Sunday, November 05, 2006

how your mom turned into a witch (and back again thank goodness)

It is a dark and stormy night. Well, actually it is 4:10pm on Sunday afternoon. But it is stormy, or rainy anyway, and it is getting dark.

On her way home from errands, mom notices that all of the other houses in the neighbourhood had no Halloween decorations left. She reckons it is time to get ours down too. But when she arrives at home, nobody shares her conviction. Vague responses are given to her inquiries about the timing of decoration-removal. Not satisfied with lukewarm assurances that the pumpkins and cobwebs will be gone before the Christmas lights are put up, mom goes outside to do it herself.

As mom dresses in old jeans and a launder-able waterproof jacket and gumboots, a smallish wart pops up on her chin. She goes down to the basement to find a pair of pliers but cannot find them in the tangle of discarded tools.
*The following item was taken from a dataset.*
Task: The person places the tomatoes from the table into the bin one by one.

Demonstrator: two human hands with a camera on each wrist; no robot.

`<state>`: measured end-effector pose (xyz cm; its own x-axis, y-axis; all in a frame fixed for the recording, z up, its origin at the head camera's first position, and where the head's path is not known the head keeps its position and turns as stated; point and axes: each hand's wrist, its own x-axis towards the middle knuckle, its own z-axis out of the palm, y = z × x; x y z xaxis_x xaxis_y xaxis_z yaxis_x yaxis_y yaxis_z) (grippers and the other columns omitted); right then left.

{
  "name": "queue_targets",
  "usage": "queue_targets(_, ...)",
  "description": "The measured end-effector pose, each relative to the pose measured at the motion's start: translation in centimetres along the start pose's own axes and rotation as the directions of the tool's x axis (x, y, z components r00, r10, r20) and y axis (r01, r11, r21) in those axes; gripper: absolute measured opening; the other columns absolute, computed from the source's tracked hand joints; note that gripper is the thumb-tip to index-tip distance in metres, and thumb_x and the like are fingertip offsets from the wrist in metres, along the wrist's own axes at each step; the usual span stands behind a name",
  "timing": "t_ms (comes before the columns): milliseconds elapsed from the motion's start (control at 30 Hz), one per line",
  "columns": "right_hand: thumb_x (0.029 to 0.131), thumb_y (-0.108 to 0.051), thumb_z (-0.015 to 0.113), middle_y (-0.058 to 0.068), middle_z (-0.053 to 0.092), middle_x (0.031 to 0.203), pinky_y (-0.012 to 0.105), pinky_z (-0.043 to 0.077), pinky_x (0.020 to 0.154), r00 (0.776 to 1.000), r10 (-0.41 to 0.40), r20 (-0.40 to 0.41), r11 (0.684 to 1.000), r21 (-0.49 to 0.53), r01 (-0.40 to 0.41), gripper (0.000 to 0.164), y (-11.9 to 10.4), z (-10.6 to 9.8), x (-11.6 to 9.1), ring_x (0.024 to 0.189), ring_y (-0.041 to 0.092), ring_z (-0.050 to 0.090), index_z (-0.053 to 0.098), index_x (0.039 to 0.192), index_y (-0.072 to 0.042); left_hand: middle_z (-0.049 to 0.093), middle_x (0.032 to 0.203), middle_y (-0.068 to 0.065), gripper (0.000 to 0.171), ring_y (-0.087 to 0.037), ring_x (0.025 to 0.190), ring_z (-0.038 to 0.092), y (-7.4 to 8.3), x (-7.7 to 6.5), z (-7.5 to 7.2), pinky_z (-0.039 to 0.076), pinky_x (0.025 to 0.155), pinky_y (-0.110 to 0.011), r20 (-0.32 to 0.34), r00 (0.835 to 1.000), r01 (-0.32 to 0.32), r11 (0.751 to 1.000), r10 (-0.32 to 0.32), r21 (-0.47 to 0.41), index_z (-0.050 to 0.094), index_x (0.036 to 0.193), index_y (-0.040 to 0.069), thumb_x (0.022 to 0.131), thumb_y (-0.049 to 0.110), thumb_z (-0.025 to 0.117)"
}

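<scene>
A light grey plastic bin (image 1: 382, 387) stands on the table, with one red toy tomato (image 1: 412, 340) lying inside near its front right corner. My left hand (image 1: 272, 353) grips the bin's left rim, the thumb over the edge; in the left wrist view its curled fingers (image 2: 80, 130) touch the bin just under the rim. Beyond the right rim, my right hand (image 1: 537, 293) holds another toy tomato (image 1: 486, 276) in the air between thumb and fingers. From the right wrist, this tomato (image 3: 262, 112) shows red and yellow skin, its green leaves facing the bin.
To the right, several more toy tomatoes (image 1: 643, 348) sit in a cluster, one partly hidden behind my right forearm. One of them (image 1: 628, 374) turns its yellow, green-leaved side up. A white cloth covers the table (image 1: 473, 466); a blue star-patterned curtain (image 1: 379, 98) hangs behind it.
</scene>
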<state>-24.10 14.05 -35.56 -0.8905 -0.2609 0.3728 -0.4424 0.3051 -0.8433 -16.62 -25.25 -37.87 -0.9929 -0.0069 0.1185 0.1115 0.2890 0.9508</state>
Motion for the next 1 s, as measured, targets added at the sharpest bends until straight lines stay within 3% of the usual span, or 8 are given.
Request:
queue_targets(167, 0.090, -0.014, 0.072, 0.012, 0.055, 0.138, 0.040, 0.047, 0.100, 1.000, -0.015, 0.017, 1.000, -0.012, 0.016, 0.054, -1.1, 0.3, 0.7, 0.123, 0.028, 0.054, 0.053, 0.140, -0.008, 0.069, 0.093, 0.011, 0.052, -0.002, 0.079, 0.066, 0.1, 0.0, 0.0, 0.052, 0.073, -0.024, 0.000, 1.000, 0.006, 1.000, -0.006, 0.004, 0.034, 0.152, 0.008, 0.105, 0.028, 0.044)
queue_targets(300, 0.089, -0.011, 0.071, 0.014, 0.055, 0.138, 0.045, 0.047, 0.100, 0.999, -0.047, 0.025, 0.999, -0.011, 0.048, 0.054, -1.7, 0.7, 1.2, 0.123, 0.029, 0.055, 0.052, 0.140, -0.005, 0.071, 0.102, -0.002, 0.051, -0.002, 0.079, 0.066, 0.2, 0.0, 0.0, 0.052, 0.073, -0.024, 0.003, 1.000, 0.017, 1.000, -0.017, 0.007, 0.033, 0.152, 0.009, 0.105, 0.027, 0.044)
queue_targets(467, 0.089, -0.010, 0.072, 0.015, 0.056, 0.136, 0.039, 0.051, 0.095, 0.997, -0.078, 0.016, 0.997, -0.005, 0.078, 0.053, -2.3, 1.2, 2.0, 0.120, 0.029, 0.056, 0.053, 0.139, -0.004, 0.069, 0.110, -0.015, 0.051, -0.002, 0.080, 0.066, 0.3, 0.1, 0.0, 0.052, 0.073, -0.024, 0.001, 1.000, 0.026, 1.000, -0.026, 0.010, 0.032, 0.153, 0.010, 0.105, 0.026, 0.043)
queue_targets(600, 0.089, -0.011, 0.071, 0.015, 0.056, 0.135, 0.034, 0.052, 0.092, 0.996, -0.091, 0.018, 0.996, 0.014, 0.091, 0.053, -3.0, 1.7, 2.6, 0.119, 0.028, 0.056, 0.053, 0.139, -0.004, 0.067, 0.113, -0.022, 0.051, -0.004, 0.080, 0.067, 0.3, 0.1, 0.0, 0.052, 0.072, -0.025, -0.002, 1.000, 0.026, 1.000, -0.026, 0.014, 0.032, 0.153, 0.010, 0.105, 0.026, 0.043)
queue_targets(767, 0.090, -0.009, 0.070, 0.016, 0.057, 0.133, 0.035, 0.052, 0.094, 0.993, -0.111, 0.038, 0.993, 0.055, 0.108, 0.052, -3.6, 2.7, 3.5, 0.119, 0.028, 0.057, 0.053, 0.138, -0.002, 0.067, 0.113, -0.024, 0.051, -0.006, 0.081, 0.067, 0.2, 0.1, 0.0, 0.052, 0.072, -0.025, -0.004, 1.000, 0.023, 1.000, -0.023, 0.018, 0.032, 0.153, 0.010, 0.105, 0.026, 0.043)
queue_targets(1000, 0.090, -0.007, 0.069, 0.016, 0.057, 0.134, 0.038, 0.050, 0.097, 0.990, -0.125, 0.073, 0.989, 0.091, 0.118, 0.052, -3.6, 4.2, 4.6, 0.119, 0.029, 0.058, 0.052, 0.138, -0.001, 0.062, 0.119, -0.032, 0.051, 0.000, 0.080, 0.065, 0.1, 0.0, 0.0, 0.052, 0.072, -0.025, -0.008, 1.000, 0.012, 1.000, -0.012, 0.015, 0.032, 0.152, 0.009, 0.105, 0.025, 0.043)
A biggish wart pops out on her forehead and one on her nose also. Her fingernails lengthen and take on a greenish cast.

Outside, mom commences pulling one-point-five quadrillion staple-gun staples out of the carport in order to remove a huge variety of halloween lights and decorations. With each twist of a staple, she grunts a witchy grunt. With each grunt, a tuft of her usually shining and bouncy hair turns iron-black and straw-like. When she pinches her finger with the pliers the wart on her chin sprouts 3 long whitish wirey hairs. Her greenish grayish eyes turn slitty and yellow.
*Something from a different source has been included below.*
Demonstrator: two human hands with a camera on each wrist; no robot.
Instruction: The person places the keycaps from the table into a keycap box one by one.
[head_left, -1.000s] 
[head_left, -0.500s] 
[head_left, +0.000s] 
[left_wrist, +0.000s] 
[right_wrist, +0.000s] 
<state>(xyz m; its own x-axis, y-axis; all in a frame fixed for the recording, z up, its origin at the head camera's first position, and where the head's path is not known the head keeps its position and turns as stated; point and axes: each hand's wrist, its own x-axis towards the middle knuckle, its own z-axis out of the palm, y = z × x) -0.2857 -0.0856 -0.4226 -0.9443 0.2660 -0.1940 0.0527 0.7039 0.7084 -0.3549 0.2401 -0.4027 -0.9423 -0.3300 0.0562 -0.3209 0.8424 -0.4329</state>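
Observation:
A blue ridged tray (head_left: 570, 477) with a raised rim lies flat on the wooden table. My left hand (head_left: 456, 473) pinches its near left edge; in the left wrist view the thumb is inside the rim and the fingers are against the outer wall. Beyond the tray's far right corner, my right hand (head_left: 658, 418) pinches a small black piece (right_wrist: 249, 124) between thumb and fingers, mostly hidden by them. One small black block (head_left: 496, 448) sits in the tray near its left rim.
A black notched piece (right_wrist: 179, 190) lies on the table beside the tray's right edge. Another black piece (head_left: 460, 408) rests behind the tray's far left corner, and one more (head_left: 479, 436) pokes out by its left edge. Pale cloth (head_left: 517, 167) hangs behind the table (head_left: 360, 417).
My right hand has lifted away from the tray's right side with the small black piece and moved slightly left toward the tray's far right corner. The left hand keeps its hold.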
Now mom climbs up on a plastic patio chair chair to remove the staples too high for her reach. Rain gushes from the clogged eavestroughs onto her head. She clutches a handful of staples in her gnarled fist and feels her teeth transforming into long yellowing fangs.
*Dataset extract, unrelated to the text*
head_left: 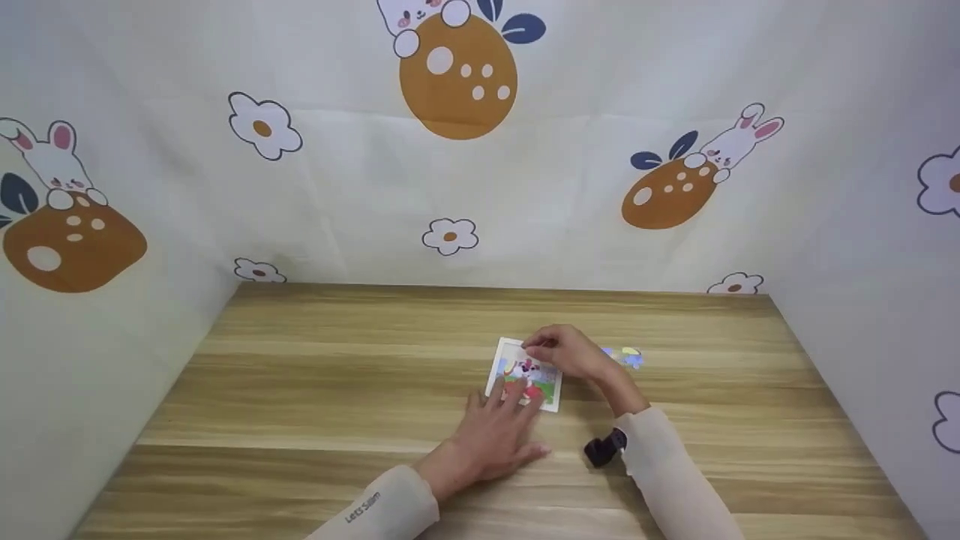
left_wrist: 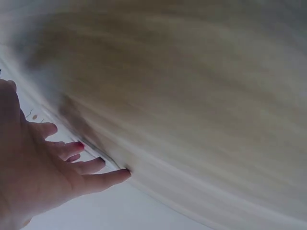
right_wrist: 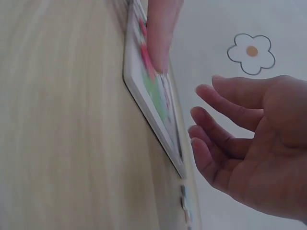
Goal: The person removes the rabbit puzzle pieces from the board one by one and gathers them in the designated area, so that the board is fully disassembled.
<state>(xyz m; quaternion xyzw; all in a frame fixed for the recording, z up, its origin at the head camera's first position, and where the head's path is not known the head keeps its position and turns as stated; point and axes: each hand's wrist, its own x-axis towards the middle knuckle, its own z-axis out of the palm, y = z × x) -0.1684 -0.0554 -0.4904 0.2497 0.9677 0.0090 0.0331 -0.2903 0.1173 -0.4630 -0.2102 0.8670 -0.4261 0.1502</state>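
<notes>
A small white-framed jigsaw puzzle with a cartoon animal on it lies on the wooden table. Straight fingers of my left hand rest on its lower part, with the thumb spread off to the side. Over the puzzle's upper end hovers my right hand. Its fingers bend loosely, and in the right wrist view the hand shows no piece at the fingertips, which stand apart from the board. Several loose puzzle pieces lie beyond the right hand, partly hidden by it.
The wood-grain table meets a pale curtain printed with rabbits, oranges and flowers at the back and sides. A black wrist camera juts from the right cuff, close over the table.
</notes>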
Lights and decorations removed, mom turns her attention to the styrofoam tombstones and fake cobwebs. Scooping armfuls of soggy cobwebs out of the branches of the lavender and boxwood plants, mom notices a large hump developing on her right shoulder. As she moves toward the garbage shed with a dripping tangle of cobwebs and attached branches and leaves, she notices that her usually confident and springy walk has transformed into a freakish shuffle. One foot is noticibly larger than the other, the the toes of her running shoes are now pointy and curled up at the tips.

Finally, the pumpkins. Mom muses on a radio spot she heard earlier this week, touting pumpkin-scented oil as the ultimate aphrodisiac. "Not from these pumpkins," she thinks as she carefully drains rainwater from the slimy interiors of the jack-o-lanters lining her carport. She carries 2 pumpkins to the trash with no mishap, but pumpkin number 4 turns out to be full of pumpkin slimewater even though it appeared to be empty. A reeking cascade soaks the front of her jeans and trickles inside one her of boots. Mom's lips shrivel and turn black. Her nose and chin grow longer and curl inwards toward one another.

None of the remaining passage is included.